The furore around Ministerial reshuffles has all but disappeared which surely provides our new Ministers with some much needed space to start thinking about setting their agendas for the duration of this political term. DCLG in particular have seen some considerable turnover with the departure of Housing Minister Mark Prisk, Communities Minister Don Foster and the arrival of Baroness Stowell of Beeston, Stephen Williams MP and Keighley Kris Hopkins MP.
A quick look at an election countdown clock reveals there are officially 551 days until 7 May 2015, and with both Coalition parties’ political capital being all but spent this is a challenging time to be a new Minister and effect some sort of change.
With this in mind, I thought it would be an interesting time to reflect on what seems to have worked and what hasn’t over at Eland House during the past 3 years and think about the priorities for our Government’s remaining time in office.
Devolution and Parish Councils
A successful aspect of Central Government’s localism agenda has been the devolution of power to a localised level.
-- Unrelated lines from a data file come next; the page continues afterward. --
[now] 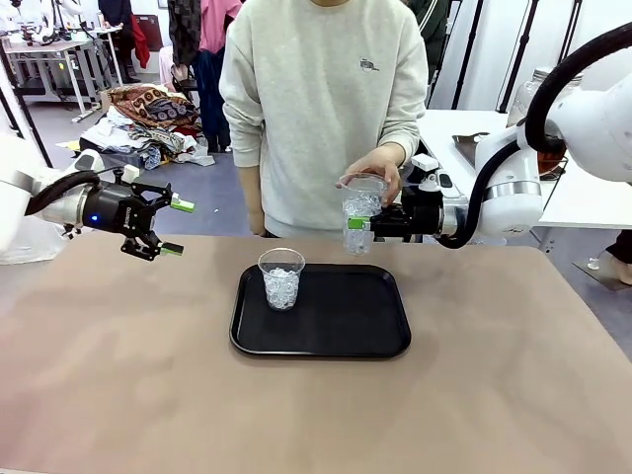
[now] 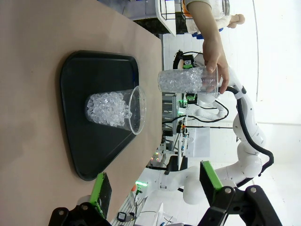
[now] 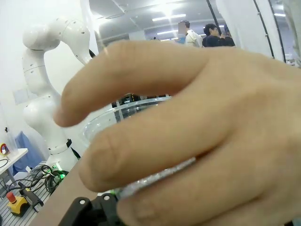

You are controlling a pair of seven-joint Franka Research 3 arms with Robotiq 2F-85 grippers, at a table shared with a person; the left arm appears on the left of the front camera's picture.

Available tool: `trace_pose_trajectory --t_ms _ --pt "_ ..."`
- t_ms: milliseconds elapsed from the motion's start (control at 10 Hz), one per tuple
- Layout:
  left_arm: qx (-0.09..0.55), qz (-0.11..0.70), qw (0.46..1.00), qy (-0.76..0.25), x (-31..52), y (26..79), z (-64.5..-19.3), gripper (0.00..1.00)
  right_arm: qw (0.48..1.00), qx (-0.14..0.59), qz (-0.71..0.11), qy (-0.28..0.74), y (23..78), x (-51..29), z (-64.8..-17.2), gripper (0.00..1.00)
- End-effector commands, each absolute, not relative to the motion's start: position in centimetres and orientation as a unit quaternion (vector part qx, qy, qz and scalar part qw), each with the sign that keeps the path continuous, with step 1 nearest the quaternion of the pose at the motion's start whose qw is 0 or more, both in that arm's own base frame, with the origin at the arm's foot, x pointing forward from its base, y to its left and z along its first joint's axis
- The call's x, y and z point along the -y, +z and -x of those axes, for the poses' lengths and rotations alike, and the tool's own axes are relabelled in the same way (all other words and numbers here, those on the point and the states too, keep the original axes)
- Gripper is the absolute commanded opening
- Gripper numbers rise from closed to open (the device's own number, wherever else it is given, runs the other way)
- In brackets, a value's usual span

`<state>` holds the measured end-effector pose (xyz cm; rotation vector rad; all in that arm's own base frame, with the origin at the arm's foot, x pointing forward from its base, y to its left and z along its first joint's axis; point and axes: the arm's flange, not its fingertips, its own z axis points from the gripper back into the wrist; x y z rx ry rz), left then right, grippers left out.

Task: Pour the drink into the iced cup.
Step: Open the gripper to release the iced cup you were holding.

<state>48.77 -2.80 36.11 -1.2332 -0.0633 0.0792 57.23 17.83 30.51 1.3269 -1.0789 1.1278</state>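
Observation:
A clear cup of ice [image 1: 281, 279] stands upright at the left end of the black tray [image 1: 346, 336]. A second iced cup [image 1: 362, 209] is held by its rim in the person's hand [image 1: 380, 166], above the table's far edge. My right gripper [image 1: 357, 225] reaches in from the right, open, with its green pads on either side of that cup's lower part. The hand [image 3: 188, 141] covers most of the right wrist view. My left gripper [image 1: 178, 227] hangs open and empty at the far left. Behind the right arm stands the glass dispenser jar [image 1: 536, 91], its drink mostly hidden.
The tray lies mid-table on a brown cloth [image 1: 118, 375]. The person stands close to the far edge. A white side table [image 1: 454, 133] with a dark tray stands behind the right arm. There is free room left, right and in front of the tray.

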Motion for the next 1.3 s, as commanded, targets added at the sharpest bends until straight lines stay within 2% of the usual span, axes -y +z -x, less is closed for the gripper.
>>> trace_pose_trajectory --t_ms 0,1200 --pt "0.022 0.575 0.817 0.041 2.76 36.23 -48.72 1.00 0.516 0.454 -0.550 0.474 31.02 -17.93 -57.07 0.76" --pt "0.022 0.575 0.817 0.041 2.76 36.23 -48.72 1.00 0.516 0.454 -0.550 0.474 31.02 -17.93 -57.07 0.76"
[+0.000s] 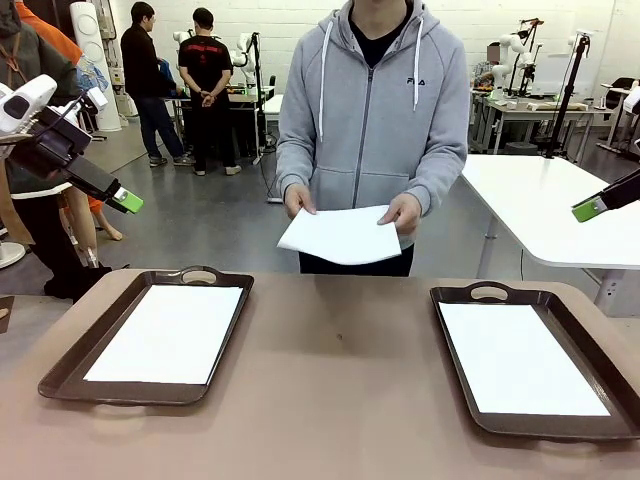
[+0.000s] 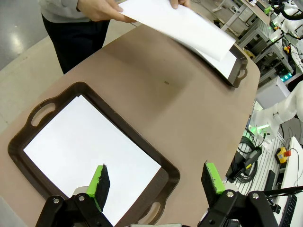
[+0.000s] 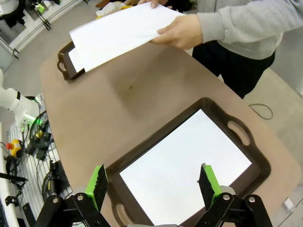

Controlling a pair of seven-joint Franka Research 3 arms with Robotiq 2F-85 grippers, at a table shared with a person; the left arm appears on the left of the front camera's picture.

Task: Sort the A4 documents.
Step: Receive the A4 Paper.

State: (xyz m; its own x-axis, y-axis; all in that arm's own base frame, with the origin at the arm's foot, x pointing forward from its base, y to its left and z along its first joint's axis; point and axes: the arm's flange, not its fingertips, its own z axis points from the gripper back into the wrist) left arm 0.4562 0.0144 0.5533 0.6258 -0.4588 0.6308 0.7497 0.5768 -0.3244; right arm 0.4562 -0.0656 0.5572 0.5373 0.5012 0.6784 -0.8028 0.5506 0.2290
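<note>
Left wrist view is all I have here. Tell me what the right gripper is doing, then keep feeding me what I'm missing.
Observer: The right gripper hangs above the right tray, jaws wide apart, nothing between them.
Operator: Give me that tray's contents.
Observer: A white sheet lies flat inside it, well within the rim.
Operator: Now the person. Report the grip on the paper.
Observer: From the front, both hands hold the held sheets at the far table edge, the hand at picture left and the hand at picture right gripping opposite sides.
Operator: Say where my own gripper sits in the room.
Observer: The left gripper is raised off the table, out past the left tray.
</note>
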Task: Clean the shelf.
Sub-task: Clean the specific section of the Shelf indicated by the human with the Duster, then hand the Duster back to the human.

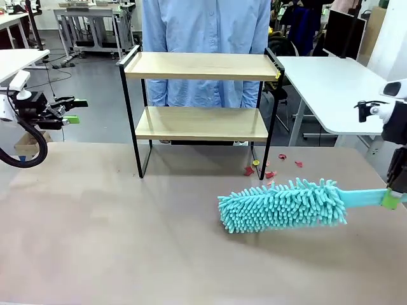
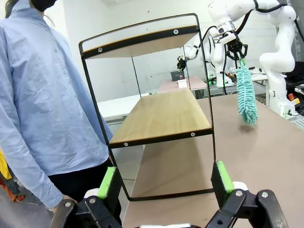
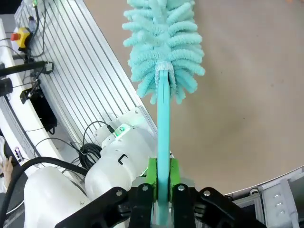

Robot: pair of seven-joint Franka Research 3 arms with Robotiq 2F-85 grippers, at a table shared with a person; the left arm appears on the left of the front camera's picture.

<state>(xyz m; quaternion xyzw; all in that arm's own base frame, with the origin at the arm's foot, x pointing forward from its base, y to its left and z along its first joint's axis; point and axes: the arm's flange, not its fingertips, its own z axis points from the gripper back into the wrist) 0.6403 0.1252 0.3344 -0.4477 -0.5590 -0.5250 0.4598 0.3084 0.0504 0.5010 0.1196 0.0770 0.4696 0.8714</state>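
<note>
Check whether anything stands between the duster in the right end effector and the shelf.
Nothing visible blocks it: bare table lies between duster and shelf, with small red scraps by the shelf's right foot.

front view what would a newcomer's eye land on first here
The fluffy teal duster stretched over the right half of the table, its handle clamped in the right gripper. Next, the two-tier wooden shelf standing at the far side before a person in a light blue shirt, with red scraps scattered by its right foot.
</note>
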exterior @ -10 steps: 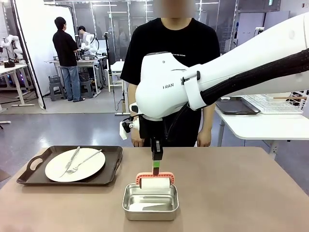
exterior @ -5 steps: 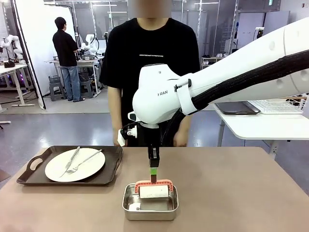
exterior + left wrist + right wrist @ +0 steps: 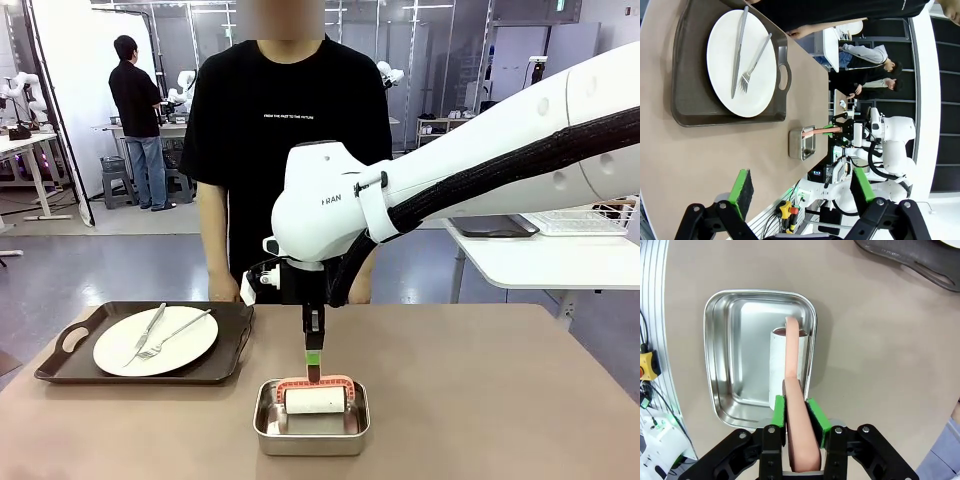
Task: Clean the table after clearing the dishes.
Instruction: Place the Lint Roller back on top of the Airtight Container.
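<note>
Right end effector (image 3: 795, 416) pinching roller (image 3: 316, 402) by handle, roller in pan (image 3: 264, 428); left end effector (image 3: 801, 189) spread, empty. 1 plate (image 3: 115, 355), tray (image 3: 228, 338) uncleared. Next, likely: lift roller over rim, onto desk (image 3: 500, 400).

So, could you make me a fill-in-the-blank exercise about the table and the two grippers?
1. The right gripper is ____ on the pink handle of the lint roller.
2. Its white roll is ____ the steel pan, not beside it.
3. The plate sits on a brown tray on the robot's ____ side of the table.
4. The jaws of the left gripper stand ____.
Missing words: shut, inside, left, open.
</note>
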Motion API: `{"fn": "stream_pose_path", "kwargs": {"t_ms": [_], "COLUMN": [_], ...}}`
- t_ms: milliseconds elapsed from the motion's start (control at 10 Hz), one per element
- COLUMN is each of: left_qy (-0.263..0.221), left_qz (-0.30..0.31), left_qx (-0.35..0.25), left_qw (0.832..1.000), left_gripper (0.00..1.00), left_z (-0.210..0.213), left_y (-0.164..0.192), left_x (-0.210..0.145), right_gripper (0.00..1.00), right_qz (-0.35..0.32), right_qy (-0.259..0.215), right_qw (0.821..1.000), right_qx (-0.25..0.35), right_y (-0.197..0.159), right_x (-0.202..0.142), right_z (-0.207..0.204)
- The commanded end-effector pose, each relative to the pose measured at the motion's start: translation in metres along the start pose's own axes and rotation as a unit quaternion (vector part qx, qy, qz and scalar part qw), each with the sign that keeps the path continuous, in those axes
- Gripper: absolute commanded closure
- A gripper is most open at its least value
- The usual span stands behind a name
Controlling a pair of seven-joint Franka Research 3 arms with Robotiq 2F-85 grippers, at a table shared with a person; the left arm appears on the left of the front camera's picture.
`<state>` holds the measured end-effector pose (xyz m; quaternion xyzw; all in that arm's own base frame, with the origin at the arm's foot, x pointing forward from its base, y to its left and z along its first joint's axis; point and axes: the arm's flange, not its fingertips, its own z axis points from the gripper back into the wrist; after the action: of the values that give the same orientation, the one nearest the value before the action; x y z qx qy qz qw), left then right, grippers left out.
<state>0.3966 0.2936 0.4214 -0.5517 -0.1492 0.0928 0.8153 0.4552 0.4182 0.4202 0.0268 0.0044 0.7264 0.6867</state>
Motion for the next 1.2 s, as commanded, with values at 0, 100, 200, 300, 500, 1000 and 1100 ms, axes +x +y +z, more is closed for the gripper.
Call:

Boosted by the success of high profile urban parish council such as the Queens Park Parish Council in Westminster, the Government has just announced plans to make it even easier for community groups to form Parish Councils across the UK. New measures announced last month include:
- Cutting the number of petition signatures needed to start the new parish creation process by a quarter from 10% of the local population to 7.5%
- Reducing the time local authorities can take to decide on parish council applications to a maximum of a year
- Making it easier for community groups that have created a neighbourhood plan to kick-start the process by removing the need for them to produce a petition
Whilst we are by no means seeing a national wave of communities looking to take back powers, there is a clear appetite within some community groups to formalise their role within local decision making and the Government has successfully addressed this.
Council Tax Freeze
It’s safe to say that the council tax freeze has been one of the most challenging elements of local government funding over the past three years. The Government claims that overall, the council tax freeze deals since 2010 have amounted to a 9.7% real terms cut in council tax. This has placed large pressures on local authorities to reduce the scale and size of their operations and find alternative sources of income. This summer’s spending review committed the freeze to continue until 2016, however we are seeing an increase in councils defying this. In March 2013 a survey by The Sunday Telegraph found a total of 124 local authorities – more than a third of all councils in England – have decided to increase their council tax bills as a way of raising revenue. It appears that while this has been effective way of keeping taxes low for the UK population, the rebelling councils indicate that this type of tax freeze is not sustainable in the long term.
Weekly bin collections
One of the Government’s flagship policies for local government was to reintroduce weekly bin collections. In February 2012, the Government set up a £250 million fund to help local councils to provide a weekly waste collection service. Out of 353 councils, only 118 submitted applications for funding. A briefing paper published by the House of Commons Library in February suggested that despite this addition funding, it was unlikely that the majority of councils would move back to weekly collection. Alternatively the paper suggested that this extra funding could also be used to improve recycling and other elements of standard weekly waste collection services. While there is a clear health and safety imperative for some forms of household waste, such as food waste, to be picked up on a weekly basis, local authorities have effectively demonstrated that fortnightly waste collections have not damaged customer experience and there is not a strong case for reverting to weekly collections.
Adult and Social Care
Notwithstanding financial pressures, there is no doubt that the greatest challenge facing our public services is our country’s changing demographics. By 2030 there will be double the number of people over the age of 85 as there are now. ASC budgets are already being squeezed and local authorities will need to bring forward innovative and cost effective options in order to manage demand and continue to provide high quality services. As it stands, the Social Care Act still doesn’t address the cost implications for public sector going forward and local authorities will be looking to Central Government to take a lead on this.
Innovation is not lacking: there are a number of solutions on the horizon including better integrated health and social care and digital solutions which empower communities to take a greater role in looking after each other. This thoughtful and comprehensive article from Shirley Ayres is a perfect example of this where she sets out a number of digital tools currently being developed to support people living with dementia.
Over the coming 551 days I can only hope to see some targeted support from our new Ministers to enable councils to continue to deliver their priorities for their local communities under these increasingly difficult circumstances.